Obama 'Measuring the Drapes?'
Obama, meanwhile centered his attacks on the economy, hammering remarks McCain made in September when he said that "the fundamentals of our economy are strong." Those remarks proved to be a pivotal moment for the Obama campaign and the Illinois senator has repeated them again and again to paint McCain as out of touch and ill equipped to lead during an economic crisis.
"Florida, you and I know that's not only fundamentally wrong, it also sums up his out-of-touch, on-your-own economic philosophy," Obama said. "It's a philosophy that says we should give a $700,000 tax cut to the average Fortune 500 CEO and $300 billion to the same Wall Street banks that got us into this mess. It's a philosophy that says we shouldn't give a penny of relief to more than 100 million middle-class Americans. And it's a philosophy that will end when I am president of the United States of America."
In an interview with ABC News' Ann Compton, Obama cautioned that the financial crisis would defer some of his priorities in his first year in office, but he said he would accomplish his "core commitments" of a middle-class tax cut, clean energy, education reform, and health care reform.
"Well, I think that we are not going to get everything done all at once, because of this financial crisis that's going to require a lot of attention a lot of resources," he said. "Not just money, but staff time, thinking about how do we right the ship. And so, it means that some priorities may get deferred but the core commitments that I've made in this campaign ... will get done."

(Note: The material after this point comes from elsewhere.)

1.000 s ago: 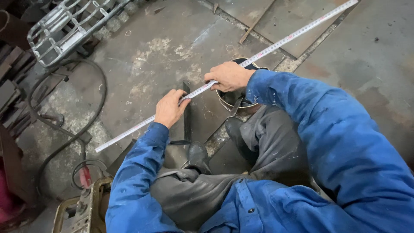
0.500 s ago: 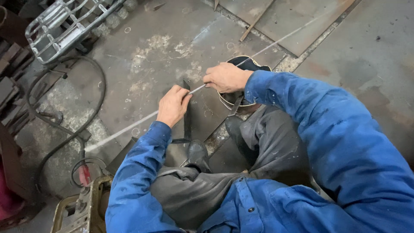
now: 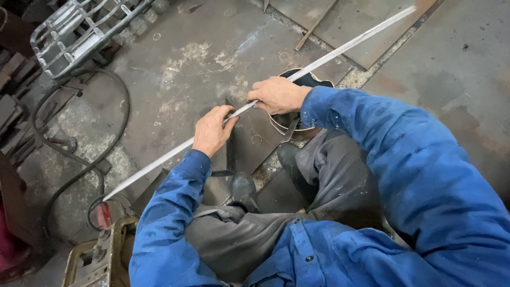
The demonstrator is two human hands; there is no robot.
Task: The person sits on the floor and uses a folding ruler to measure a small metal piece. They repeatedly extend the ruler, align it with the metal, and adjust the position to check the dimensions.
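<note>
The left hand (image 3: 212, 130) was closed around a long, thin, pale grey metal strip (image 3: 159, 159), its fingers curled over the strip's upper side and the thumb tucked beneath, so the grip was clenched on the metal rather than merely resting against it. The right hand (image 3: 276, 94) was likewise wrapped on the same strip a little further up its length, knuckles uppermost and fingers folded down around it. The strip ran slantwise across the stained steel floor plate (image 3: 186, 64), from a lower end near the black hose (image 3: 114, 143) at the left edge of the floor up to a far end at the top right corner, passing straight through both fists; the short stretch between the two hands lay bare. Whether the strip touched the floor or was held clear of it could not be told. Both arms wore blue work sleeves (image 3: 404, 159), and grey trousers (image 3: 340, 175) with a dark boot (image 3: 243, 188) showed below the hands. Just beside the right hand, partly under the wrist, sat a round dark container with a metal rim (image 3: 311, 79). A silver metal grille (image 3: 79, 26) lay at the top left corner, well apart from the hands.
</note>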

McCain has seized on these kinds of remarks to portray Obama as presumptuous while bolstering his own status as the scrappy underdog.
"The pundits have written us off. My opponent is measuring the drapes in the White House. They may not know it, but the Mac is back," McCain said, repeating a line he used in the primaries when he won New Hampshire and began his journey to clinching the nomination.

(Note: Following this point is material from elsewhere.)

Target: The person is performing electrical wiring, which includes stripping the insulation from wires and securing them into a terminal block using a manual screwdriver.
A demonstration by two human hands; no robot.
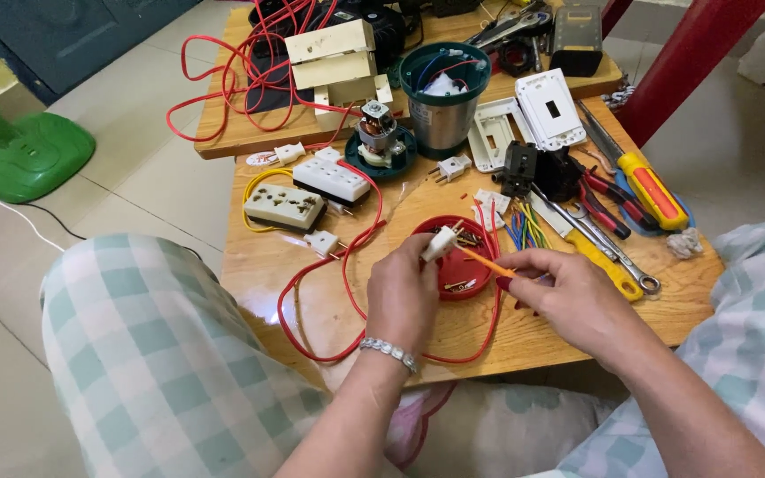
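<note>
A low wooden desk (542, 341) carries scattered electrical parts. Near its left edge lie two white socket strips (307, 193), with a yellow wire (252, 190) looping around the nearer one. Behind them stand a small motor (377, 137) on a dark green base and a steel cup with a green rim (444, 97) holding wires. White switch plates (529, 119) lie to the right of the cup. Further right lie a yellow-handled screwdriver (648, 188), red-handled pliers (608, 199) and a wrench (599, 241). A bundle of coloured wires (524, 228) lies beside the wrench. On the tiled floor (135, 177), well apart at left, stands a green fan base (33, 155).
</note>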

Despite being willing to articulate some first-year priorities, Obama has tried to avoid looking overly confident, telling supporters that the fight is far from over.

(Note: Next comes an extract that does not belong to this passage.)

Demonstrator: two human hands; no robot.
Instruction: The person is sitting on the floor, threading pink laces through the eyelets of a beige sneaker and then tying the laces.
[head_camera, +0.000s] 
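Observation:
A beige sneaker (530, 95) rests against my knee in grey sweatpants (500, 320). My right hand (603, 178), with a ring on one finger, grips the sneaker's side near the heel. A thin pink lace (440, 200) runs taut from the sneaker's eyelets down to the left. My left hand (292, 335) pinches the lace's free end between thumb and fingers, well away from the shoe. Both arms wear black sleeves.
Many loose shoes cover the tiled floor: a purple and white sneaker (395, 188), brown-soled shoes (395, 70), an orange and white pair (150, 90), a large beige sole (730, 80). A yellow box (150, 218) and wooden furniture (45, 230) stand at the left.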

"Don't believe for a second this election is over. Don't think for a minute that power concedes," he said in Florida. "We have to work like our future depends on it in the next 24 hours, because it does."
Joe Biden, Obama's running mate, sounded more confident, telling voters in Missouri they were on the "cusp of a new brand of American leadership."
"They're calling Barack Obama every name in the book," Biden said of his opponents in Missouri. "But ladies and gentlemen, listen to me closely: Tomorrow night they'll have to call Barack Obama something else -- the 44th president of the United States of America!"
In addition to Missouri, Biden visited four states Monday and McCain's running mate, Alaska Gov. Sarah Palin, raced through five states. Palin spent the waning hours of the campaign attacking Obama for "socialist" tax policies.
"Now is not the time to experiment with socialism," Palin said. "Our opponent's plan is for bigger government."
Candidates Make Pitch to Football Fans
The two presidential candidates also reached out to football fans Monday night in interviews with ESPN's Chris Berman that aired during half-time of "Monday Night Football."
When asked what lesson he's learned on the campaign trail, Obama responded that he learned how to keep an even keel, adding that it was a quality that would serve him well in the White House.
"I don't get too high when things are going well and I don't get too low when things are going tough," Obama said. "Hopefully, if I have the honor of serving as president, it will serve us well when times are tough."
Berman asked McCain what he wanted voters to think of when they saw his name on the ballot.
"I want them to think, 'He. Could. Go. All. The. Way. To the White House,'" he said, mimicking one of Berman's catch phrases as an announcer. "Even though some pundits have written me off, that's why they play the game."
McCain added on a more serous note that "I want them to know I've always put my country first."